Как уже говорилось в Части 1, у каждого персонажа разные области внимания. Аналитик намерений хочет найти ответы пользователя на вопросы открытого диалога. Аналитик намерений хочет видеть, какие узлы генерируют самые неожиданные ответы. Бизнес-аналитик хочет увидеть, сколько звонков увеличилось.

Поля интересов в предыдущем разделе могут быть объединены в рецепты, поддерживающие каждую из этих целей и многое другое. Анализ работает лучше всего, когда вы знаете, какова ваша цель анализа, однако ниже я расскажу о некоторых общих шаблонах, чтобы вы начали.

Фильтрация данных для аналитической цели

В зависимости от аналитической цели вам может потребоваться применить фильтр «с учетом разговора» к событиям журнала, чтобы систематизировать их по разговору, или вы можете оставаться независимым от разговора.

Например, «получить все ответы на узел диалога X» не зависит от диалога, в то время как «получить все первые ответы на узел диалога X» зависит от диалога (пользователь может посещать один и тот же узел диалога несколько раз в разговоре).
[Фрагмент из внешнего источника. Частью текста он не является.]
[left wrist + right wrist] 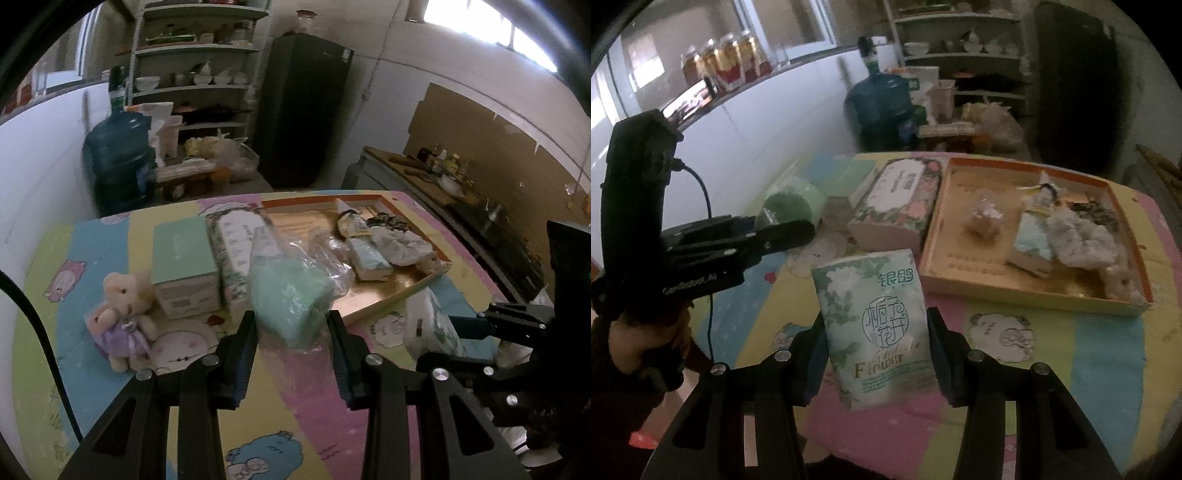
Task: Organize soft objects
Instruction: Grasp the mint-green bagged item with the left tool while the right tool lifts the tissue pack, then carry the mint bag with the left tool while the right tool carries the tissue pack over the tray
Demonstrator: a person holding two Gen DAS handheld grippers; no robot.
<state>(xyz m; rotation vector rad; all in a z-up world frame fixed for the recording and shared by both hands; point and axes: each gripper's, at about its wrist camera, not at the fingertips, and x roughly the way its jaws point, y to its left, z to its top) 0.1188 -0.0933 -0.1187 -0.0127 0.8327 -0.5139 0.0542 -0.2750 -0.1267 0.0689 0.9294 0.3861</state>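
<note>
From the left wrist, the left gripper (291,345) clamps a green roll in clear plastic wrap (288,295), held off the mat so it can travel. Ahead and to its right lies the orange tray (373,308), likely the collecting place, already holding soft items.

From the right wrist, the right gripper (877,354) pinches a flowered tissue pack (877,332) upright by its sides, clear of the table; the tray sits ahead-right.

Two boxes (192,266) left of tray (388,299), teddy bear (123,314) before them
</note>
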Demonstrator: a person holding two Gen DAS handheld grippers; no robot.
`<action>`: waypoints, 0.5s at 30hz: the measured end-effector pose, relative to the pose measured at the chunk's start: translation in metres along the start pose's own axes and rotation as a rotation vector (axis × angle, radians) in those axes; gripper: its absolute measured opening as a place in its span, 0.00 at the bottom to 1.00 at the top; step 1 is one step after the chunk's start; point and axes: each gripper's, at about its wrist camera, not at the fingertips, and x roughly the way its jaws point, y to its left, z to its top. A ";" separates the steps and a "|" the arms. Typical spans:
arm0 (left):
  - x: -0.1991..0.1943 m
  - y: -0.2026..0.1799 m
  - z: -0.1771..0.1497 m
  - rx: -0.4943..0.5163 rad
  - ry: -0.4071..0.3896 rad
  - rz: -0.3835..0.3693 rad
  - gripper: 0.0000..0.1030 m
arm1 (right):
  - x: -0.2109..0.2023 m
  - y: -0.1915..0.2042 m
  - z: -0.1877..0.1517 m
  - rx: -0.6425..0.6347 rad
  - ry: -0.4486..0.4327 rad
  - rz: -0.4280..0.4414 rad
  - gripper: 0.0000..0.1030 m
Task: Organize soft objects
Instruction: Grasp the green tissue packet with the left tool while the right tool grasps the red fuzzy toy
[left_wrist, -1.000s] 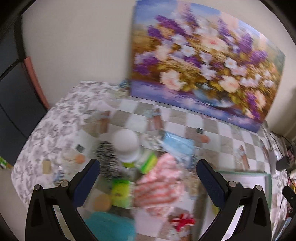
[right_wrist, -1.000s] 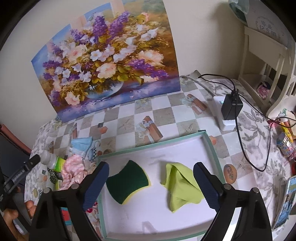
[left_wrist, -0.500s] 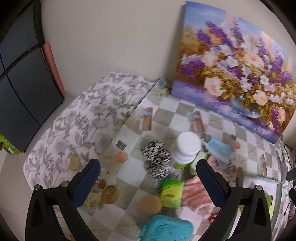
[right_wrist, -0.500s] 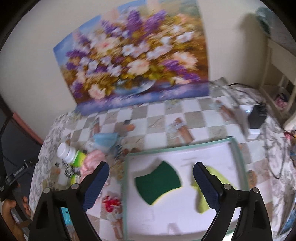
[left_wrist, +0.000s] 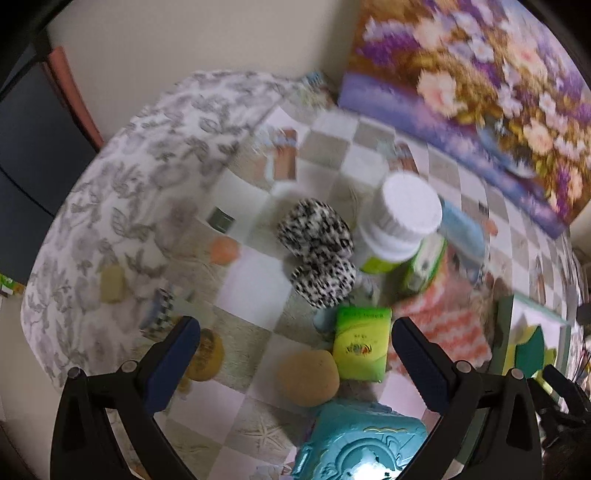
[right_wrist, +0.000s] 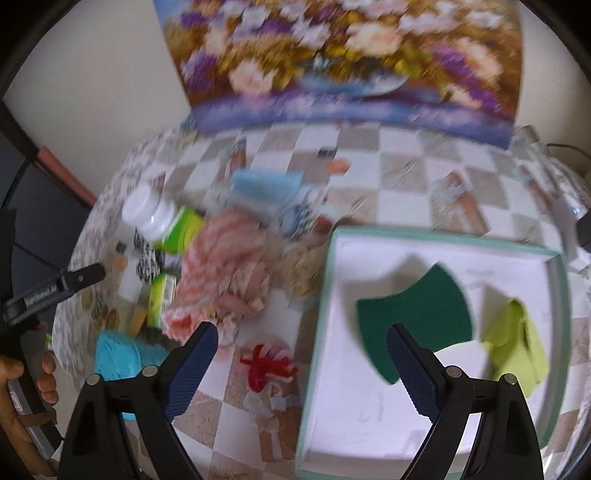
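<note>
Both views swing left since a second ago, toward pile. Tray (right_wrist: 554, 258) unchanged: sponge (right_wrist: 413, 314), cloth (right_wrist: 517, 343). Left gripper (left_wrist: 295, 350), right gripper (right_wrist: 303, 350) wide open, empty. Pink cloth (right_wrist: 221, 273) likely next.

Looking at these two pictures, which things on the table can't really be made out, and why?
- Teal box, left wrist view: cut off by the bottom edge.
- Tray, left wrist view: mostly cut off at the right.
- Print on the green packet: blurred, too small to read.
- Pink and white cloth, right wrist view: smeared by motion blur.
</note>
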 end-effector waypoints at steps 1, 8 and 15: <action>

Многие «подсчетные» аналитики могут быть выполнены любым способом: «сколько эскалаций произошло» можно ответить независимо от диалога, подсчитав количество событий с помощью узла эскалации в списке nodes_visited, но фильтр с поддержкой диалога также может сказать вам что произошло до или после эскалации. По возможности начните с аналитики, не зависящей от беседы, поскольку ее немного проще реализовать.

В следующем посте я продемонстрирую рецепты, обслуживающие общие аналитические паттерны.

Выражаю благодарность следующим рецензентам этого поста: Эрику Уэйну, Айшварии Харихаран, Одри Холломан, Мохаммаду Горджи-Сефидмазги и Даниэлю Зиска.

За дополнительной помощью в анализе и улучшении Watson Assistant обращайтесь в IBM Data and AI Expert Labs and Learning.